**WHAT IS NEEDED:** Repeat the records below exactly, leaving out any pictures.

**DATASET EXCERPTS:**
|---|

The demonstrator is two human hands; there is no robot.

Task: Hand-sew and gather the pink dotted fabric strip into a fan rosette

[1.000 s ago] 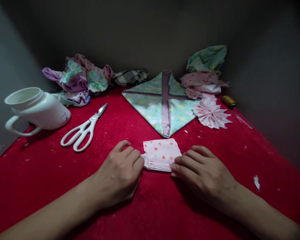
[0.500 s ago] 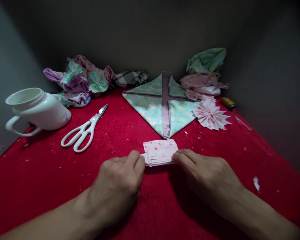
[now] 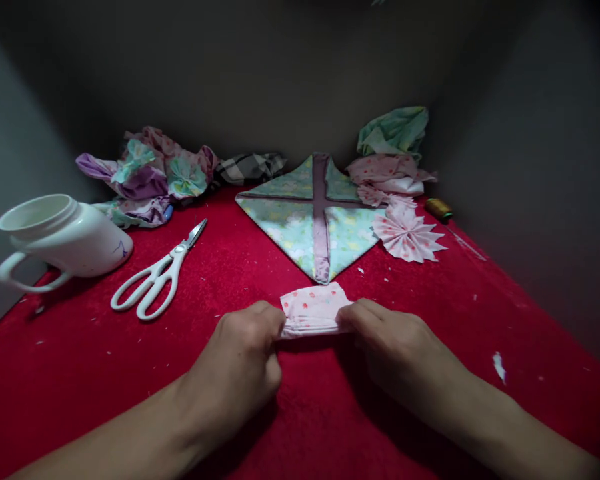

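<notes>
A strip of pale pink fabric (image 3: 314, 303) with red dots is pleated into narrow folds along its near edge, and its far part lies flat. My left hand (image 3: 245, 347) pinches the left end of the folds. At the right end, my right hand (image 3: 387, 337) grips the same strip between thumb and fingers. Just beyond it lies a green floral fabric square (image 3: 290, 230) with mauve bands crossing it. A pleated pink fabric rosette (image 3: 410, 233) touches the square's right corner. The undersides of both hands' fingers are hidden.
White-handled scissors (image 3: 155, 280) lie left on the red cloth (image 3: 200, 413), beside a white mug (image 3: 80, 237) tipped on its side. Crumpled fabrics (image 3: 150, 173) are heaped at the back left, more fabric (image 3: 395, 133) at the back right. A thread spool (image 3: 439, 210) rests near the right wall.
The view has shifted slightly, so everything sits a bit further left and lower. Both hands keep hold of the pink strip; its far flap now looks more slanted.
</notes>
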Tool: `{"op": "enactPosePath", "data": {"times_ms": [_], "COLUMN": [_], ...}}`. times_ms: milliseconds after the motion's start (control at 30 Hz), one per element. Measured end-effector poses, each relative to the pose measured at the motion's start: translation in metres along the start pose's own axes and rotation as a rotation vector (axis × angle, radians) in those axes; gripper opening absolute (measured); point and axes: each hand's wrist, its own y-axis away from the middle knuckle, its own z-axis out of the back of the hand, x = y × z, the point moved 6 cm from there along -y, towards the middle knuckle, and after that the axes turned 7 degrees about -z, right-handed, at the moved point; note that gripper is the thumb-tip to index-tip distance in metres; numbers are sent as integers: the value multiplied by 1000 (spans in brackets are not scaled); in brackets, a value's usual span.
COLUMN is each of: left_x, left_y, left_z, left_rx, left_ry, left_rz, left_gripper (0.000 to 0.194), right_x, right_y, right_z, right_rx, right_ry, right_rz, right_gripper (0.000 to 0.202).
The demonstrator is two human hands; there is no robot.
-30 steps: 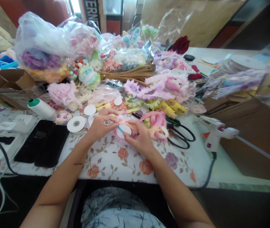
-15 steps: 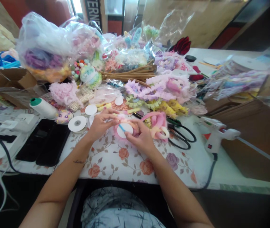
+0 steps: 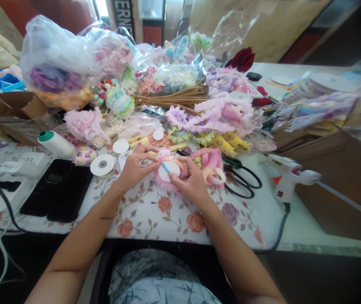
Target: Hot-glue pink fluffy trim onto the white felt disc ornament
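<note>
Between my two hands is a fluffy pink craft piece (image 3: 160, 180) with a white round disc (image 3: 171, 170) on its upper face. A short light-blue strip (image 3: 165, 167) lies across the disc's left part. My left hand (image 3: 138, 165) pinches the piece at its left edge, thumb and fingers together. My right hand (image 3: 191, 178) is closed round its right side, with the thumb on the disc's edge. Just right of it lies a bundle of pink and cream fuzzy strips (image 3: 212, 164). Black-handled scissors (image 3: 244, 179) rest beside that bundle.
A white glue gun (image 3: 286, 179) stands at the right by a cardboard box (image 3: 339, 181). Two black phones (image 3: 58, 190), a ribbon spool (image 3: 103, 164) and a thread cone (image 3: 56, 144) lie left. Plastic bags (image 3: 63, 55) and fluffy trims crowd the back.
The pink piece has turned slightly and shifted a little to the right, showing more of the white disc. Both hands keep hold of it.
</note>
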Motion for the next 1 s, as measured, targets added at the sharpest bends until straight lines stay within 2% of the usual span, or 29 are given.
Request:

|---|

**WRITTEN REPLY:**
The demonstrator is two human hands; there is no robot.

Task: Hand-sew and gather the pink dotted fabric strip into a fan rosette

[1.000 s ago] 
[0.500 s ago] 
[now] 

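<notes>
A strip of pale pink fabric (image 3: 314, 303) with red dots is pleated into narrow folds along its near edge, and its far part lies flat. My left hand (image 3: 245, 347) pinches the left end of the folds. At the right end, my right hand (image 3: 387, 337) grips the same strip between thumb and fingers. Just beyond it lies a green floral fabric square (image 3: 290, 230) with mauve bands crossing it. A pleated pink fabric rosette (image 3: 410, 233) touches the square's right corner. The undersides of both hands' fingers are hidden.
White-handled scissors (image 3: 155, 280) lie left on the red cloth (image 3: 200, 413), beside a white mug (image 3: 80, 237) tipped on its side. Crumpled fabrics (image 3: 150, 173) are heaped at the back left, more fabric (image 3: 395, 133) at the back right. A thread spool (image 3: 439, 210) rests near the right wall.
The view has shifted slightly, so everything sits a bit further left and lower. Both hands keep hold of the pink strip; its far flap now looks more slanted.
</notes>
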Tool: `{"op": "enactPosePath", "data": {"times_ms": [_], "COLUMN": [_], ...}}`. times_ms: milliseconds after the motion's start (control at 30 Hz), one per element. Measured end-effector poses, each relative to the pose measured at the motion's start: translation in metres along the start pose's own axes and rotation as a rotation vector (axis × angle, radians) in those axes; gripper opening absolute (measured); point and axes: each hand's wrist, its own y-axis away from the middle knuckle, its own z-axis out of the back of the hand, x = y × z, the point moved 6 cm from there along -y, towards the middle knuckle, and after that the axes turned 7 degrees about -z, right-handed, at the moved point; note that gripper is the thumb-tip to index-tip distance in metres; numbers are sent as integers: the value multiplied by 1000 (spans in brackets are not scaled); in brackets, a value's usual span.
COLUMN is each of: left_x, left_y, left_z, left_rx, left_ry, left_rz, left_gripper (0.000 to 0.194), right_x, right_y, right_z, right_rx, right_ry, right_rz, right_gripper (0.000 to 0.202).
The demonstrator is two human hands; there is no robot.
-30 steps: 
-15 steps: 
+0 steps: 
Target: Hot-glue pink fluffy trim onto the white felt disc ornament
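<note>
Between my two hands is a fluffy pink craft piece (image 3: 160, 180) with a white round disc (image 3: 171, 170) on its upper face. A short light-blue strip (image 3: 165, 167) lies across the disc's left part. My left hand (image 3: 138, 165) pinches the piece at its left edge, thumb and fingers together. My right hand (image 3: 191, 178) is closed round its right side, with the thumb on the disc's edge. Just right of it lies a bundle of pink and cream fuzzy strips (image 3: 212, 164). Black-handled scissors (image 3: 244, 179) rest beside that bundle.
A white glue gun (image 3: 286, 179) stands at the right by a cardboard box (image 3: 339, 181). Two black phones (image 3: 58, 190), a ribbon spool (image 3: 103, 164) and a thread cone (image 3: 56, 144) lie left. Plastic bags (image 3: 63, 55) and fluffy trims crowd the back.
The pink piece has turned slightly and shifted a little to the right, showing more of the white disc. Both hands keep hold of it.
</note>
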Motion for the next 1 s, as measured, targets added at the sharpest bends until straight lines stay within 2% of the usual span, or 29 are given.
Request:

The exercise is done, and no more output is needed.